ALTO Edit is a simple browser-based post correction tool for ALTO XML files. The tool was developed in 2012 for an OCR post-correction project and uses the so called side-by-side method, where the user has the scan on the left side of the screen and the OCR on the right.
The tool contains a search-and-replace function to automatically correct similar errors throughout the text and small segmentation errors can be corrected in a separate window that becomes available when typing a space or emptying a field.
The tool and installation instructions are available on Github.
Update 16/03/2022 - the live demo page has been updated with a new version of ALTO Edit (2.0.). It also has a new Github repository. The old ALTO Edit demo no longer works.
When using the ALTO Edit, we request you to cite it as follows:
Ark, R. van der, ALTO Edit (2012). KB Lab: The Hague http://lab.kb.nl/tool/alto-edit
ALTO Edit is a relatively simple tool to use for OCR correction. Once a text is uploaded, each page is displayed separately in the left side of the tool. On the right side, you see the OCR text divided into lines and words. Click on line to start correcting. The image on the left automatically zooms into the line you selected. You can change the view of the image by clicking '+' and '-' on the top left of the tool. The '[=]'-button zooms out the show the whole page again.

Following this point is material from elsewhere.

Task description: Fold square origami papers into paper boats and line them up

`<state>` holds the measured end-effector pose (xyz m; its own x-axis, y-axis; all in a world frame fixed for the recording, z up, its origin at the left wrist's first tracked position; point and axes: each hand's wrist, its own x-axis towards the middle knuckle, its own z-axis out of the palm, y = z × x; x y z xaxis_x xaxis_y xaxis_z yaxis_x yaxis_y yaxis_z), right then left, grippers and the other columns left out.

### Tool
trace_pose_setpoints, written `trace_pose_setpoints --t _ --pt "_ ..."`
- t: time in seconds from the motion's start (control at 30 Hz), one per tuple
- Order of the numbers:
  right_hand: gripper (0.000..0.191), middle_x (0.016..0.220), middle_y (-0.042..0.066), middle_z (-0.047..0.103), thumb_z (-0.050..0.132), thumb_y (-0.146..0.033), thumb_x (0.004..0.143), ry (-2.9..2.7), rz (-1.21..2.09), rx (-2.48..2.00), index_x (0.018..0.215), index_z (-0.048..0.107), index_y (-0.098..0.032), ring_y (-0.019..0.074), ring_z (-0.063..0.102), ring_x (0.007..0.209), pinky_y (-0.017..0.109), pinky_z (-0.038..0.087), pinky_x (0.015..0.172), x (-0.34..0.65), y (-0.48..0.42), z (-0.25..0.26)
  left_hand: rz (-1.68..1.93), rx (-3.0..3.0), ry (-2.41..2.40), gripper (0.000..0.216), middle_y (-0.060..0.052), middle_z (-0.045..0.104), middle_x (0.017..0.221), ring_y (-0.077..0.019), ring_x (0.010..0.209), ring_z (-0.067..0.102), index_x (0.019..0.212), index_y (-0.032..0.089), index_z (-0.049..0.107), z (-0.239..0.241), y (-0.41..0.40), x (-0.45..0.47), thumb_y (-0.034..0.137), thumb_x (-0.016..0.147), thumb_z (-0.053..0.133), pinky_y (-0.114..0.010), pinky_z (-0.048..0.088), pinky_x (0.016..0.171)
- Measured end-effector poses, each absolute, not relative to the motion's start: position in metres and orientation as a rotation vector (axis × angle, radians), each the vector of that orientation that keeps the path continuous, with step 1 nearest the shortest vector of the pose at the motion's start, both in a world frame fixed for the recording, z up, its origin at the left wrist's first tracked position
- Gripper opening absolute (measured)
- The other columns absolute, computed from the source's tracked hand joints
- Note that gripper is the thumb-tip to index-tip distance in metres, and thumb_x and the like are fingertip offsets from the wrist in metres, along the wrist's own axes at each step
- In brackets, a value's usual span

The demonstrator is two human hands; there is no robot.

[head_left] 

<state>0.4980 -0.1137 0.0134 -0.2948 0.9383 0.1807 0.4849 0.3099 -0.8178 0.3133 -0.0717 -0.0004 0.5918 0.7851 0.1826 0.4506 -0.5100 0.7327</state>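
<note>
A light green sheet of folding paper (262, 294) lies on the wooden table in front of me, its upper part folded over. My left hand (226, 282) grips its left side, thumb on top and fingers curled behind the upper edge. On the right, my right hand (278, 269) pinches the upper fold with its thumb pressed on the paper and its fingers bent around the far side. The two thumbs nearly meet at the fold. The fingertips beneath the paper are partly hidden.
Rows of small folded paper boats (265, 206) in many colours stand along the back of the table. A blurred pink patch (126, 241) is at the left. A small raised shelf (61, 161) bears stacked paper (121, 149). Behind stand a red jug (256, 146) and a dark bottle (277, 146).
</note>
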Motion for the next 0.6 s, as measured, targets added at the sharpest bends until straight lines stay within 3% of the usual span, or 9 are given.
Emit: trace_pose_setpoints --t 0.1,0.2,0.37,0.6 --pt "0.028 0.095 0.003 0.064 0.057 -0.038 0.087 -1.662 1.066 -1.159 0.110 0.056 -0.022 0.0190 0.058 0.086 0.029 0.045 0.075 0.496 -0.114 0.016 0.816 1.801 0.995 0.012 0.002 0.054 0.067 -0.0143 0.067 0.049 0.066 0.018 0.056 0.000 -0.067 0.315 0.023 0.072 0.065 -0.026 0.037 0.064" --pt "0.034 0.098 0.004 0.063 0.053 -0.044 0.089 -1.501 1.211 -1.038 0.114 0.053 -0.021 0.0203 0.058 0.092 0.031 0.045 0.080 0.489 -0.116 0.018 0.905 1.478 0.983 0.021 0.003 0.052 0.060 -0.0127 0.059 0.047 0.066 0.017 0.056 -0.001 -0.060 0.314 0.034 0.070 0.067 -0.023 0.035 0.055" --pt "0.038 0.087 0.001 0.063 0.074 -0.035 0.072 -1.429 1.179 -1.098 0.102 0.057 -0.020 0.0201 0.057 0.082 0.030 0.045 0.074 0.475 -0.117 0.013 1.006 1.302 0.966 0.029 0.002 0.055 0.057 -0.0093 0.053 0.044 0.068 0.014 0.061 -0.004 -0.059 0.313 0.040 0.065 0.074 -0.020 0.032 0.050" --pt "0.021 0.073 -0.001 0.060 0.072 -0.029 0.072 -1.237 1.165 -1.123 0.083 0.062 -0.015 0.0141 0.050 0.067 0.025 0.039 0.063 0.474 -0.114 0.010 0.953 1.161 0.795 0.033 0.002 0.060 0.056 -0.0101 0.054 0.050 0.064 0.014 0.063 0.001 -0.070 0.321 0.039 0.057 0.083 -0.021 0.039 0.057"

Correct the words that are misrecognised. If you see a segmentation error, simply empty the field for words that are split up, or type a space for words that are joined. Once you close the edit-field by pressing 'Enter', three red exclamation points appear next to the line. Click on them to open the segmentation-window.

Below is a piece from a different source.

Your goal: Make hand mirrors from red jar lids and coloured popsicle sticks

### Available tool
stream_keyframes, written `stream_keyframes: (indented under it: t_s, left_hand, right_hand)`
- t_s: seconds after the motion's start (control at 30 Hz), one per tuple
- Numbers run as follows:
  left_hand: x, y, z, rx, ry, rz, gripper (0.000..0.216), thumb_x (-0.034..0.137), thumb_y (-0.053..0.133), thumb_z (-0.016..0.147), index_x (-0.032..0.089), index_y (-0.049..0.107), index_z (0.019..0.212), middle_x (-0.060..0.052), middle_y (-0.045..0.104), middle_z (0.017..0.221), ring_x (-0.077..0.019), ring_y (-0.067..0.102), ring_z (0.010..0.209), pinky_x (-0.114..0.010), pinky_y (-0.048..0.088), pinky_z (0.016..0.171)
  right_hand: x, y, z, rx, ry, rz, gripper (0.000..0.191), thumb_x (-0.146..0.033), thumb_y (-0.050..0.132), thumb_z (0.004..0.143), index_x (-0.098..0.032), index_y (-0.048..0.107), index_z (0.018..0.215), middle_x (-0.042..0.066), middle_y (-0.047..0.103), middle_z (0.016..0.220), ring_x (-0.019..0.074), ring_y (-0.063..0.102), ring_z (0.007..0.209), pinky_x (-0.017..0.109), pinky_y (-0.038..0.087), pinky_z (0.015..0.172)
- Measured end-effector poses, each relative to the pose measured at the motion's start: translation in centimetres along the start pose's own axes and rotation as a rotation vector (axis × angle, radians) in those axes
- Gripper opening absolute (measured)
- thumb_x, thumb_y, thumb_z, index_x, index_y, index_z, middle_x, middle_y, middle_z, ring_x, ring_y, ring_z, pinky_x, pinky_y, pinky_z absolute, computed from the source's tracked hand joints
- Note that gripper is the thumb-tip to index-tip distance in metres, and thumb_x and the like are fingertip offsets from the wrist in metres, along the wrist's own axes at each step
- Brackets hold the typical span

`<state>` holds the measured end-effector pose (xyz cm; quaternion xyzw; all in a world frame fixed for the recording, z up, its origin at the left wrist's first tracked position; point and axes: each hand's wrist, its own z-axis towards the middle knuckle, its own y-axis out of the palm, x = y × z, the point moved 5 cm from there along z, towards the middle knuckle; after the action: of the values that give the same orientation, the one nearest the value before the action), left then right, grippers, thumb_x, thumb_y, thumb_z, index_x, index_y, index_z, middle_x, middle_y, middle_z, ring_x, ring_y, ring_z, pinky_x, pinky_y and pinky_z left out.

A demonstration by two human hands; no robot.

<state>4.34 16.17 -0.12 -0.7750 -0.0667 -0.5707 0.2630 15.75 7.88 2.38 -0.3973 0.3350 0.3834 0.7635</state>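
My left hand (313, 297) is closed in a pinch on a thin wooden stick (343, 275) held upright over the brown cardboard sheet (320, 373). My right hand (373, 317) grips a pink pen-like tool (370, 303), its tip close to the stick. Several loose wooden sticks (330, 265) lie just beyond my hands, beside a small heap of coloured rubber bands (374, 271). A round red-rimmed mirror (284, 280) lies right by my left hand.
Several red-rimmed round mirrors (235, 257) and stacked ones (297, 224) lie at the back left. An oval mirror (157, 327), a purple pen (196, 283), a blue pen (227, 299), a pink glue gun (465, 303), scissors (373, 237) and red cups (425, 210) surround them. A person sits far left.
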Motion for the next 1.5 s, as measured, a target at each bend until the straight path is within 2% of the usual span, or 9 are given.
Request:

An extra button appears in the text of the line under the word you want to correct. Click on the button and place the black marker where you want to split the word. When you have emptied a field, the field appears in red. Click on the field and then click 'Verwijder dit segment', to remove the whole field. Do remember to type the text into the field where it belongs! Once you have completed a page, click 'Opslaan' to go to the next page.
ALTO Edit was used in a pilot on OCR Post-correction at the KB. The full report is available via the IMPACT Centre of Competence.